▶ **Task to complete**: Report every line of the data where the string "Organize" appears.
══ Data for this exercise
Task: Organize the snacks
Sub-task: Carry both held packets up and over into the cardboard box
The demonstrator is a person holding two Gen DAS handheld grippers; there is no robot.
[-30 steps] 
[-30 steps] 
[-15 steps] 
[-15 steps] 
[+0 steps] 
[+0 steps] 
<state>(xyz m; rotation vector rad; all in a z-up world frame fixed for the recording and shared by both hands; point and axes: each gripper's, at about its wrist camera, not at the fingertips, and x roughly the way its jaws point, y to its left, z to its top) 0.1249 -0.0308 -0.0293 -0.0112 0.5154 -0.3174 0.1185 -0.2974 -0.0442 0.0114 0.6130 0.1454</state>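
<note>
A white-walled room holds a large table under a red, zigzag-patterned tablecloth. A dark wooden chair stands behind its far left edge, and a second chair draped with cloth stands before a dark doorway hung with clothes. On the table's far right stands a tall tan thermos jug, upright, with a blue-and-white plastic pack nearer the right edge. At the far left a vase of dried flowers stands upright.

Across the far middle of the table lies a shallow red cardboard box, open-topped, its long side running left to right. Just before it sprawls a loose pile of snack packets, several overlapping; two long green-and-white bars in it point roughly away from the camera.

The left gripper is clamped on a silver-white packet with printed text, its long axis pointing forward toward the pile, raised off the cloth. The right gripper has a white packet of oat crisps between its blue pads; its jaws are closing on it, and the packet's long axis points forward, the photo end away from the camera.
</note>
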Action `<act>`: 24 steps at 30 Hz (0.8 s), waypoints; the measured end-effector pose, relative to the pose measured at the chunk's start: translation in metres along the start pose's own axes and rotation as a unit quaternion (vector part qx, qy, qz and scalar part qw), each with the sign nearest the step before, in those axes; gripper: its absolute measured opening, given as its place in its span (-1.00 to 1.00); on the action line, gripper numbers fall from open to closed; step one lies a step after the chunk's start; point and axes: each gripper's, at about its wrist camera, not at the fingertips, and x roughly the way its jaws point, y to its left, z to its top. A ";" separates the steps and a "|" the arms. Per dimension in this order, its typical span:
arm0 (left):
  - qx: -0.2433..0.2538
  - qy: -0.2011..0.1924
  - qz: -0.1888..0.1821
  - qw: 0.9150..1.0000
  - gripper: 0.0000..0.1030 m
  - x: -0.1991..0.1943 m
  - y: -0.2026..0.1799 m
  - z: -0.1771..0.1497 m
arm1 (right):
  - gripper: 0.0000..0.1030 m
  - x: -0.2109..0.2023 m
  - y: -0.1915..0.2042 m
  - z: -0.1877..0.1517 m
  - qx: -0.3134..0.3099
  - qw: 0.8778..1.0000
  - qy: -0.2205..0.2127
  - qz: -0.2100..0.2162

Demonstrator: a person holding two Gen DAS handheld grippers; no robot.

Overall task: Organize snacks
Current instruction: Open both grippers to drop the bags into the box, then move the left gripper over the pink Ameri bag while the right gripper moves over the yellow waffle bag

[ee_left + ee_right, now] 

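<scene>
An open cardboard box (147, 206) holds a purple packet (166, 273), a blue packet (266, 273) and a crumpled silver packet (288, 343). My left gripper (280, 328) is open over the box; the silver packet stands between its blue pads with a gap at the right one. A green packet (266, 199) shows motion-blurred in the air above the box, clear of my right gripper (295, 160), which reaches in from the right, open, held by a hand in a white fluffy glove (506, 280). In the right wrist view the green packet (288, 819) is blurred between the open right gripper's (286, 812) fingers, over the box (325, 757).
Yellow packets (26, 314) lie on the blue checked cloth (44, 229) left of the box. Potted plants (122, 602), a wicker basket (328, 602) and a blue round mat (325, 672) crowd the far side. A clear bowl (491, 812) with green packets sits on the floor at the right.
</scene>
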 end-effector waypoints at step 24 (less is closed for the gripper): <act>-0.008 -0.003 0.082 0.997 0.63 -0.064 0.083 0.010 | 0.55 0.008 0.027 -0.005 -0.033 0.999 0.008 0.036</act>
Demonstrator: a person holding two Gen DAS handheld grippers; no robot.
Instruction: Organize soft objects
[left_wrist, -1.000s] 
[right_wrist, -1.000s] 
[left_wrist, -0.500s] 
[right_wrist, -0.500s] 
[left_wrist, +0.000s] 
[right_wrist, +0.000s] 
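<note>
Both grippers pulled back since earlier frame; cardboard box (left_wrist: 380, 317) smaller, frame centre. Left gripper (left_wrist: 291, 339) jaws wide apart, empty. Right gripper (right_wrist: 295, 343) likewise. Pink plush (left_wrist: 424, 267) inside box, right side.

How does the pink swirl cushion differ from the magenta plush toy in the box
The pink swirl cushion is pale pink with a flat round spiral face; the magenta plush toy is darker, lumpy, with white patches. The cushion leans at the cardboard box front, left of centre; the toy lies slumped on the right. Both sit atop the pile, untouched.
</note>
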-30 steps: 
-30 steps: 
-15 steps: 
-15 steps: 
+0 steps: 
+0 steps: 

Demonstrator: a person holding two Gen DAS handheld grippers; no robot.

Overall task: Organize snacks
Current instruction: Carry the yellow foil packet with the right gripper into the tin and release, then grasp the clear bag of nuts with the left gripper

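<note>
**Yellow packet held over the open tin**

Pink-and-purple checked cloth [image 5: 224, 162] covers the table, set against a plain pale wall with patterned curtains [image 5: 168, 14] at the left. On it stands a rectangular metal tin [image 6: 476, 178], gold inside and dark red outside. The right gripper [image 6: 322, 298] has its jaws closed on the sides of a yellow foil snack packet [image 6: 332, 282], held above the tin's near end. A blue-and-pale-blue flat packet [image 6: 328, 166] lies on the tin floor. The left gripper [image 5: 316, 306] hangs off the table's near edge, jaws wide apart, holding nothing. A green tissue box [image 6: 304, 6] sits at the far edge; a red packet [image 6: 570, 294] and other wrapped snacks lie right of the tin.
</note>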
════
▶ **Exercise solution**:
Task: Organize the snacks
Overall task: Organize snacks
Instruction: Organize soft objects
Overall task: Organize snacks

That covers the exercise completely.